Task details
The following data has a line with "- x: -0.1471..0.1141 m" and a line with "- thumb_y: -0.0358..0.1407". Write out exactly those lines and all the lines between them.

Dataset section
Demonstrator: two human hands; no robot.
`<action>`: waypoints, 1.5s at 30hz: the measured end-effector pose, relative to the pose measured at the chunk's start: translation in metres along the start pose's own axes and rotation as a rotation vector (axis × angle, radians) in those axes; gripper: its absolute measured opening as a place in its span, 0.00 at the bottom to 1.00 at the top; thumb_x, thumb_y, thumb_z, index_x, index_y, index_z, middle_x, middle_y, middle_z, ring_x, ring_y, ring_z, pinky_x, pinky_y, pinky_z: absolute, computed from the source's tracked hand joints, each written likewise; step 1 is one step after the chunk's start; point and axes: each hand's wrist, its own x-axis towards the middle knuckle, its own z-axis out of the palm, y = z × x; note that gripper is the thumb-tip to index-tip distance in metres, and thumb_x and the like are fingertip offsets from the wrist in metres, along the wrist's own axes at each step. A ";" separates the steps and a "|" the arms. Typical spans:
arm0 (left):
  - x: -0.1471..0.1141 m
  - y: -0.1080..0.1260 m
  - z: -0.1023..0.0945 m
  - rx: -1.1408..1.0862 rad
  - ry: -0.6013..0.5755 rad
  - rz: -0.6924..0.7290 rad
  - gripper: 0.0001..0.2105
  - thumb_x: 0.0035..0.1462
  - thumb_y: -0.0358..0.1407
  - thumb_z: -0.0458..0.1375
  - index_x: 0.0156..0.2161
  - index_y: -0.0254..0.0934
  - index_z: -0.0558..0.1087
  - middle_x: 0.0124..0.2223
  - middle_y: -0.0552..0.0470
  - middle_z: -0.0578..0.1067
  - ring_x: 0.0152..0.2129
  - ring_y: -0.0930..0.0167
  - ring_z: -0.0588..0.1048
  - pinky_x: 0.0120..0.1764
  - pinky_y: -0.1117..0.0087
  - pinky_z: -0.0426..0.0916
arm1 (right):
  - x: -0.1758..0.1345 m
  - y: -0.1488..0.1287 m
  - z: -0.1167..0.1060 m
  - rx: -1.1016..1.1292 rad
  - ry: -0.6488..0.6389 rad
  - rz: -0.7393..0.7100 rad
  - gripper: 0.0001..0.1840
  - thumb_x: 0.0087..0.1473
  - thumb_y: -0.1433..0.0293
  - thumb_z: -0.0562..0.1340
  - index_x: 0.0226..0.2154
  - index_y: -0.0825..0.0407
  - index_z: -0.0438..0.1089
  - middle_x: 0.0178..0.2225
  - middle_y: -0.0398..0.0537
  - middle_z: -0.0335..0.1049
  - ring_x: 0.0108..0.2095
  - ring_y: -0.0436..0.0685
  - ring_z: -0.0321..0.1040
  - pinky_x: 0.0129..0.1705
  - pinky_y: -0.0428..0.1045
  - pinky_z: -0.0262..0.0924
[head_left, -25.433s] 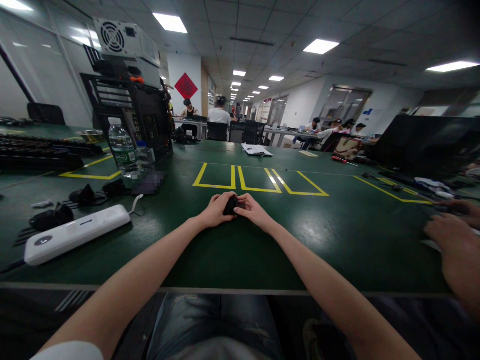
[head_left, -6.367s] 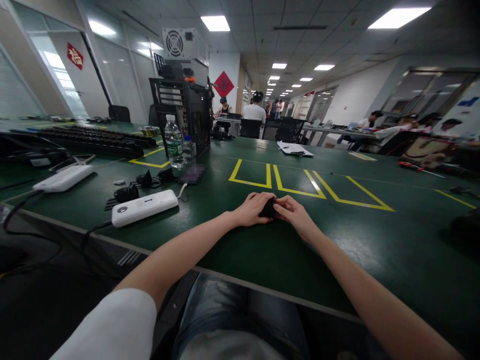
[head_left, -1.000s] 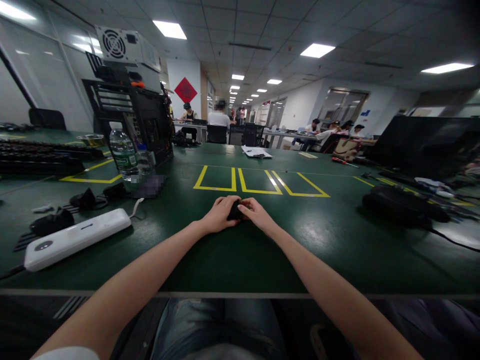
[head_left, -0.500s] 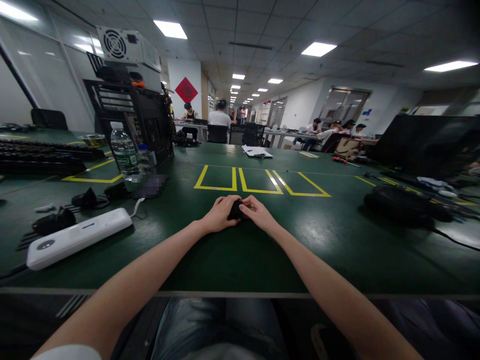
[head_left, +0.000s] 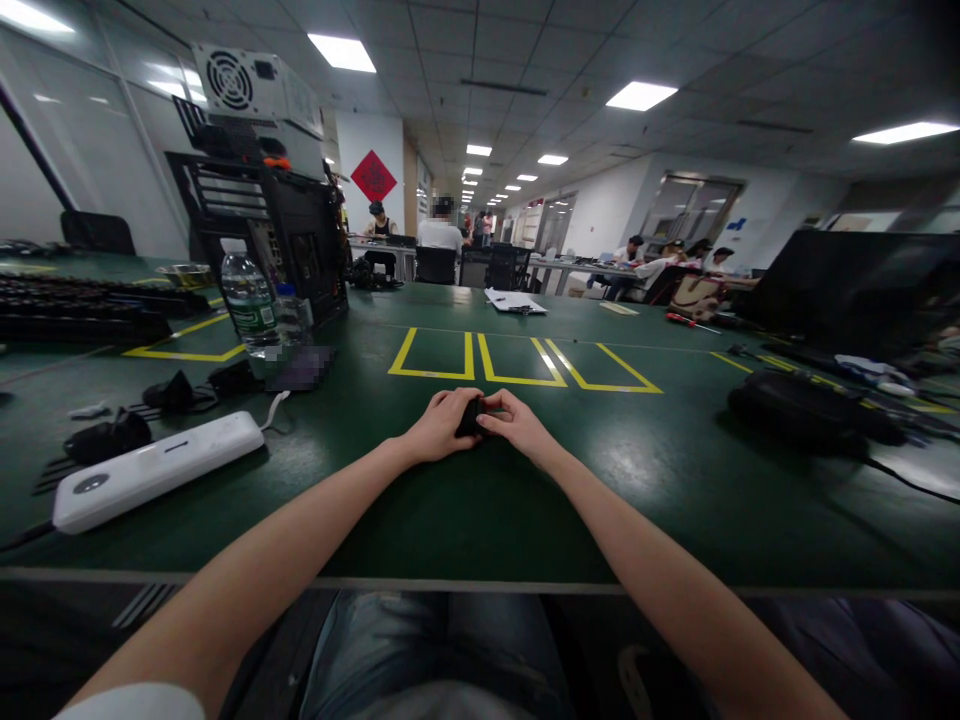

Result of the task
  - x: -0.1471..0.1141 m
  - y: -0.1080..0.1260 m
  - z: -0.1023..0.0945 m
  - rx: -1.1408..1.0862 rad
  - ry: -0.6013..0.5755 rad
  - rz: -0.6924..0.7290 rad
  - gripper: 0.0001..0.2105
  - thumb_x: 0.0035..0.1462
  - thumb_y: -0.0358..0.1407

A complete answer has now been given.